Losing 60 pounds in six months back in 2002 was easy, all it took was calculating the points of every single item I ingested, avoiding friends and temptation like the black plague, and working out 3 hours a day, 6 days a week to ensure that everything I ate was burned off (aka, anorexia athletica). Piece of cake, right? Wrong. The weight was impossible to keep off and I blamed everything from breaking my left foot, changing jobs, breaking my right foot, and moving for the scale creeping up, up, up. Not until I re-joined Weight Watchers this year did I acknowledge my deep rooted issues with food and how I could manipulate any diet or eating plan into a compulsion. Almost immediately I transformed into what is un-affectionately known as a “Points Nazi.”

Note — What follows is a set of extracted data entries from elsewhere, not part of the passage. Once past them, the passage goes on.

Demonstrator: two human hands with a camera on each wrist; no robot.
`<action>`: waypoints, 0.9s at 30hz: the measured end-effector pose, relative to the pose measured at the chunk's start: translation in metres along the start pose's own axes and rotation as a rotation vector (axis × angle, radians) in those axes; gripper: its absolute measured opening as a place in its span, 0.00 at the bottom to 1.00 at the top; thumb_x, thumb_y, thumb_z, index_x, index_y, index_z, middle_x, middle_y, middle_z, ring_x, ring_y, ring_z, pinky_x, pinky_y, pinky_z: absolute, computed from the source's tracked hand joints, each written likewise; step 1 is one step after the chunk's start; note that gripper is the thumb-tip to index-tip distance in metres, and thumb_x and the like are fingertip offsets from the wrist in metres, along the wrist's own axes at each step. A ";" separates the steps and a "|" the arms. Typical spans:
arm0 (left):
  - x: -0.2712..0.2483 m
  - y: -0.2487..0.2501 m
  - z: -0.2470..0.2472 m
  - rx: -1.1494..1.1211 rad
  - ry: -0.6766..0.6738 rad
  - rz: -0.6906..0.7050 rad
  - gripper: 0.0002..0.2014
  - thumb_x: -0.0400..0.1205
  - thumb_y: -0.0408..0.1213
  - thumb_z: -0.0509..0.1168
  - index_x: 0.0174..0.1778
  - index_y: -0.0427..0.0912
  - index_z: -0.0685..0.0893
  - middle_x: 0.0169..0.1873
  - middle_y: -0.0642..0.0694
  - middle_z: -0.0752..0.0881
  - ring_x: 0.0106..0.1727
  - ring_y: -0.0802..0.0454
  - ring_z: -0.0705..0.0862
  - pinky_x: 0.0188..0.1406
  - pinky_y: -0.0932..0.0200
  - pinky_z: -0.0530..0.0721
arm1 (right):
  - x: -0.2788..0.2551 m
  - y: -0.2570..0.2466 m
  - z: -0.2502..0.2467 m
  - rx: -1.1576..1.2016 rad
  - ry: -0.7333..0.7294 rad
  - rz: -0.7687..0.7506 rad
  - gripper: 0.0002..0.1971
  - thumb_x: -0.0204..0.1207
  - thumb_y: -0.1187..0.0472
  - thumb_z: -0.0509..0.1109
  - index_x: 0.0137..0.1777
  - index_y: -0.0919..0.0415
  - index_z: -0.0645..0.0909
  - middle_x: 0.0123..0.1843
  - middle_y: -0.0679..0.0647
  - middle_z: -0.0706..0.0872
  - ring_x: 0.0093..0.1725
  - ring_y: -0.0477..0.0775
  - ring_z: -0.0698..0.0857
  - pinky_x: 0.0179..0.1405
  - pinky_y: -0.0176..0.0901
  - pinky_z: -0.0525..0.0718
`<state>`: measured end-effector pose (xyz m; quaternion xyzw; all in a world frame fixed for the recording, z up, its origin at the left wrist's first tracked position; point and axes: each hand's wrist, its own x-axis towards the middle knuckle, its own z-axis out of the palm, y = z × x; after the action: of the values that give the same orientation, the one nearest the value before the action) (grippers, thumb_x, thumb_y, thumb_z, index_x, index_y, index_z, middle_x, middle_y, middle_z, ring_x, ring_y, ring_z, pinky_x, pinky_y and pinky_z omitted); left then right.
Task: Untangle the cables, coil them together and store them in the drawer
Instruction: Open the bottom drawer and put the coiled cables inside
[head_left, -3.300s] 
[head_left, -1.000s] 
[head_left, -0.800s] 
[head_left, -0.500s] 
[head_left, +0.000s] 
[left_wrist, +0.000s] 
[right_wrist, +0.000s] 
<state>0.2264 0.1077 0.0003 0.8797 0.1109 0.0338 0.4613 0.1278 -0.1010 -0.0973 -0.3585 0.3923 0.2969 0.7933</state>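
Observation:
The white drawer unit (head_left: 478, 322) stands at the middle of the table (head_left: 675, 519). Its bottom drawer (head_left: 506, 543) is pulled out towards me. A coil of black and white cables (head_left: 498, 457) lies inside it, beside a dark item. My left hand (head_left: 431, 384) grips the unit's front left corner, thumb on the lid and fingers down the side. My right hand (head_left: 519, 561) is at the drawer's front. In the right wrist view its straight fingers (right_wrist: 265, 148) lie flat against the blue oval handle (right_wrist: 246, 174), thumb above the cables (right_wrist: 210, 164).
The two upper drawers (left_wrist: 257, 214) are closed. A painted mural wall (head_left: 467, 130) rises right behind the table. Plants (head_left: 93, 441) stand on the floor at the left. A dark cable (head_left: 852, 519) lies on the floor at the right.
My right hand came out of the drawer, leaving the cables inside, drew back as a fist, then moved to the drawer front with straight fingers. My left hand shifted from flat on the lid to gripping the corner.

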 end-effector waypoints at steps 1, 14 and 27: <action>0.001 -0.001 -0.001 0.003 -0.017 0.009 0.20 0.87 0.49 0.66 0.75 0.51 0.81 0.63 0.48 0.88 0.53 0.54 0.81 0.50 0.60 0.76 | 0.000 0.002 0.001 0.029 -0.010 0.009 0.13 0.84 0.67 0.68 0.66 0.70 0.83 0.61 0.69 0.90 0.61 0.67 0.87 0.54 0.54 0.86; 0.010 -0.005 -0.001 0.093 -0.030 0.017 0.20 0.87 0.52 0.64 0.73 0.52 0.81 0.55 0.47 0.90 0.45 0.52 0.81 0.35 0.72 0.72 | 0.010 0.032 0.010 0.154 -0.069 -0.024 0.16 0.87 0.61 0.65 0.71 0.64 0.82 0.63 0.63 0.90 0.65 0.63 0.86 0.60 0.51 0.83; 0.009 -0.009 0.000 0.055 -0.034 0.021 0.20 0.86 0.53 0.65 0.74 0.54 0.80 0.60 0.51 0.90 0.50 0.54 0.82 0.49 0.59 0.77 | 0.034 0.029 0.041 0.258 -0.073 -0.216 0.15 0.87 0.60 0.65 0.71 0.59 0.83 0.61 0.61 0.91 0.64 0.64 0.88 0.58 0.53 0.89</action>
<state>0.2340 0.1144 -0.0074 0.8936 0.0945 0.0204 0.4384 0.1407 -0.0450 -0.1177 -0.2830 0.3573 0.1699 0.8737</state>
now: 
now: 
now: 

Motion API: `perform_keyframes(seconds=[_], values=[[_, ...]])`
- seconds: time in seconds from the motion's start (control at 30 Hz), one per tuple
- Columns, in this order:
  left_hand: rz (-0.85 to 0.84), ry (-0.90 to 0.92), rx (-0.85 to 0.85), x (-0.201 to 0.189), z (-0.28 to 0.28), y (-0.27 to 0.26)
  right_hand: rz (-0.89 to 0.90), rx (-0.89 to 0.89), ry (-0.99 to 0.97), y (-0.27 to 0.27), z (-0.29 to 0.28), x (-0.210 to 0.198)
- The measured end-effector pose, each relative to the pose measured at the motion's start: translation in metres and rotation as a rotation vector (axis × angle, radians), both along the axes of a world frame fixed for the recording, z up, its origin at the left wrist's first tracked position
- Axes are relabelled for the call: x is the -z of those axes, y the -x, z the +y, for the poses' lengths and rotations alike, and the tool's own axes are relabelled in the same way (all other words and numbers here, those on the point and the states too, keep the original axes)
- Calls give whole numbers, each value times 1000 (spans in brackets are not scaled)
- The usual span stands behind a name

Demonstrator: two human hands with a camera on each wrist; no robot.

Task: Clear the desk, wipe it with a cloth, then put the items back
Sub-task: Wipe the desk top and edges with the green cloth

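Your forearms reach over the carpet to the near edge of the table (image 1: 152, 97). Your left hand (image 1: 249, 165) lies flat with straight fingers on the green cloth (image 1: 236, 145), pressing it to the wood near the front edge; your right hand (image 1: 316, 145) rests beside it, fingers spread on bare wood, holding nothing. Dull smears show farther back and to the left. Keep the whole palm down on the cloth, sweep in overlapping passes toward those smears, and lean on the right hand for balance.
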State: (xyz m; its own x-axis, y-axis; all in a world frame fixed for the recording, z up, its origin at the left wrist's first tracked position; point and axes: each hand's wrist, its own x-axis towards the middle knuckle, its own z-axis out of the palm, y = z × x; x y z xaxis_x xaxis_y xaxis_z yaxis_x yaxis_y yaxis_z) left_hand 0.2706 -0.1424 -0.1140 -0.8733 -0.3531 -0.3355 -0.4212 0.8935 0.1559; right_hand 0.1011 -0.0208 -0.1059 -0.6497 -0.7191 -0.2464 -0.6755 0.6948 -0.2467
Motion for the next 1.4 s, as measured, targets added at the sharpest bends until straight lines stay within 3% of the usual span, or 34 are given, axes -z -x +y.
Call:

After a few weeks of being “on-plan” and eating like I was in prison or “off-plan” and gorging like it was my last meal I decided to switch from the flex (points) plan to the core plan. For those not religiously affiliated with Church of Weight Watchers, the core plan includes a menu of healthy foods that you are permitted to eat as much of as you want, so long as you stop when you are almost full which brought to light a major issue; diet plans, news, friends, family all teach us how and what not to eat, but no one really ever teaches us how to eat and when to stop. This was a major discovery in tackling my overeating. Somehow through the years I developed a mindset that my mouth was either turned on to eat everything not nailed down to the floor or turned completely off to everything but water. Eating until full then stopping was a foreign concept but a necessary piece to master in maintaining a healthy weight. Out of all the lessons I’ve learned over the past 6 months, this is one of the most difficult but important.
It is estimated that over 30% of women seeking to lose weight suffer from a binge eating disorder and after understanding my own issues I quickly saw the signs in others. My time attending Weight Watchers came to an end because there were far too many women making the same mistakes I made years ago; approaching the diet as another goal to be attained and not addressing their real issues. I could look around the room and pick out those who would lose weight in record time only to put it back on again and it pained me to hear their dieting triumphs and tragedies. While I could try and point out their paths to failure, dangerous habits and need to address their emotional health, I needed to focus on fixing me which couldn’t be done in a room full of women dieting and talking about their guilt and shame in eating. We each have to find our own path to combat our own issues and realize the journey of self-discovery is the most important of them all. I have been consuming solids for over 32 years now, but am really just beginning to learn how to eat.